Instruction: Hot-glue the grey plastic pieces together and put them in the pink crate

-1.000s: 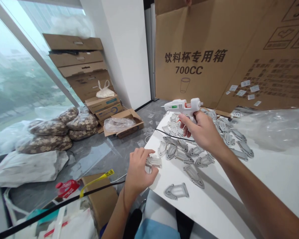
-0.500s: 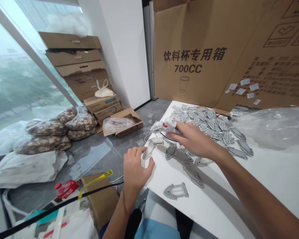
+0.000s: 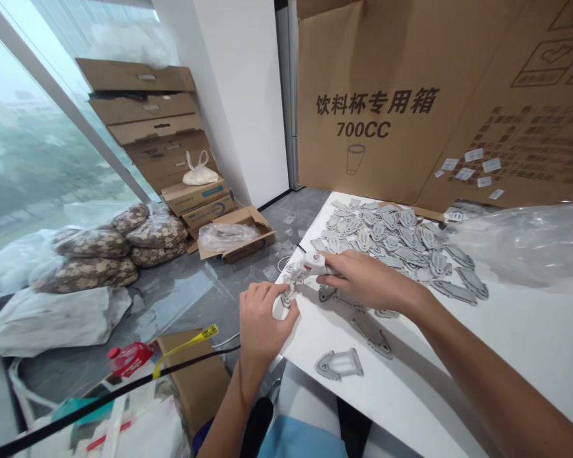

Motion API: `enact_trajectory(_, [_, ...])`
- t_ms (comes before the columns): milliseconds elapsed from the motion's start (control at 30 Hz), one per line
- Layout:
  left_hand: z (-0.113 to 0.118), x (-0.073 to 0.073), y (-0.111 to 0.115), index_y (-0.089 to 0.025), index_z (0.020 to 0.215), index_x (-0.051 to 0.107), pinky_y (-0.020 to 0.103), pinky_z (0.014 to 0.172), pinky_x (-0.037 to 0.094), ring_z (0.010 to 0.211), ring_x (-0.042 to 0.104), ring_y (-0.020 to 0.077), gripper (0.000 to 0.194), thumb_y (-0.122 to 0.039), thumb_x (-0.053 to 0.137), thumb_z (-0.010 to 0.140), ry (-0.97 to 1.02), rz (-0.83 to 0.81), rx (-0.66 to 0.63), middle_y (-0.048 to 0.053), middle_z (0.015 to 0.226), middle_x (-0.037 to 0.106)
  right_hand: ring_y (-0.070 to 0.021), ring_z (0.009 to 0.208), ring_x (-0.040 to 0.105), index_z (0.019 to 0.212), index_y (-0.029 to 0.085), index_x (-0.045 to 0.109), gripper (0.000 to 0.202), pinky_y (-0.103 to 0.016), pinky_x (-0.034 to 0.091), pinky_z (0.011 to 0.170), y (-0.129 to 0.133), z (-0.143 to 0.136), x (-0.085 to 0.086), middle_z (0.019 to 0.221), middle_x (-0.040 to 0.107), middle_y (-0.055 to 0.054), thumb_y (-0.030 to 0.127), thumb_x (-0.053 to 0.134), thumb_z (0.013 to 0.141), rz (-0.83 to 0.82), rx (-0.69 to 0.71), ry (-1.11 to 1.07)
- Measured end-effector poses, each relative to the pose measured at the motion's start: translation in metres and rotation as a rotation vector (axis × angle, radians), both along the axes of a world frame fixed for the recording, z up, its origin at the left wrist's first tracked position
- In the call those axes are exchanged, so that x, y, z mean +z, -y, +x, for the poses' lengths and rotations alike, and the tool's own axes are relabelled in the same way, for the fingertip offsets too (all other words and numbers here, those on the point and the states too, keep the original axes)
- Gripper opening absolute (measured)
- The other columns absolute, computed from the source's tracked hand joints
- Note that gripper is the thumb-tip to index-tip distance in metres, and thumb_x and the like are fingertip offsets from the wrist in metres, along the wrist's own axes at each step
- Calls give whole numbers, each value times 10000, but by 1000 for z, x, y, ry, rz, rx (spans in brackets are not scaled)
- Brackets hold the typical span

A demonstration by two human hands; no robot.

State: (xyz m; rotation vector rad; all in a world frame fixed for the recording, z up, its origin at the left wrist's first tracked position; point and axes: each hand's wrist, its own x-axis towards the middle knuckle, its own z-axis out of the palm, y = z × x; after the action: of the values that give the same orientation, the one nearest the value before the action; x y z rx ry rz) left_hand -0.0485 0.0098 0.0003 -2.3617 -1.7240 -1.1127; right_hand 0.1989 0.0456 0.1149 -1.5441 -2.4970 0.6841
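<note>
My right hand (image 3: 351, 275) is closed round a white glue gun (image 3: 310, 264). Its nozzle points down at a grey shield-shaped frame piece (image 3: 287, 301) near the table's left edge. Thumb and index finger of my left hand (image 3: 263, 318) grip that piece from the near side; its far part is hidden behind the glue gun. A separate grey frame piece (image 3: 339, 364) lies flat at the front of the white table (image 3: 410, 388). Another grey piece (image 3: 373, 337) lies behind it, and more are partly covered by my right hand.
Many grey pieces (image 3: 386, 232) are heaped at the table's back. Behind them stands a large cardboard box (image 3: 377, 57); clear plastic film (image 3: 530, 245) lies at the right. On the floor to the left are stacked cartons (image 3: 157, 127), patterned bundles (image 3: 95, 251) and a red-labelled bottle (image 3: 130, 359).
My right hand has brought the glue gun down and slightly nearer, so its nozzle now meets the piece in my left hand. My left hand has barely moved.
</note>
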Motion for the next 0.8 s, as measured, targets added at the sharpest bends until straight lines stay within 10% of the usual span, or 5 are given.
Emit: enact_trajectory(800, [1, 1, 0, -283, 1041, 776, 423, 899, 419, 1021, 659, 265, 188, -193, 825, 883, -2, -2, 0, 2, 1038, 792, -215, 883, 644, 994, 232, 531, 91, -305, 321, 692, 4, -8, -2, 1010, 742, -25, 185, 549, 1070, 26, 13, 42])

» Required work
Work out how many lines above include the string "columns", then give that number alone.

» Your response
2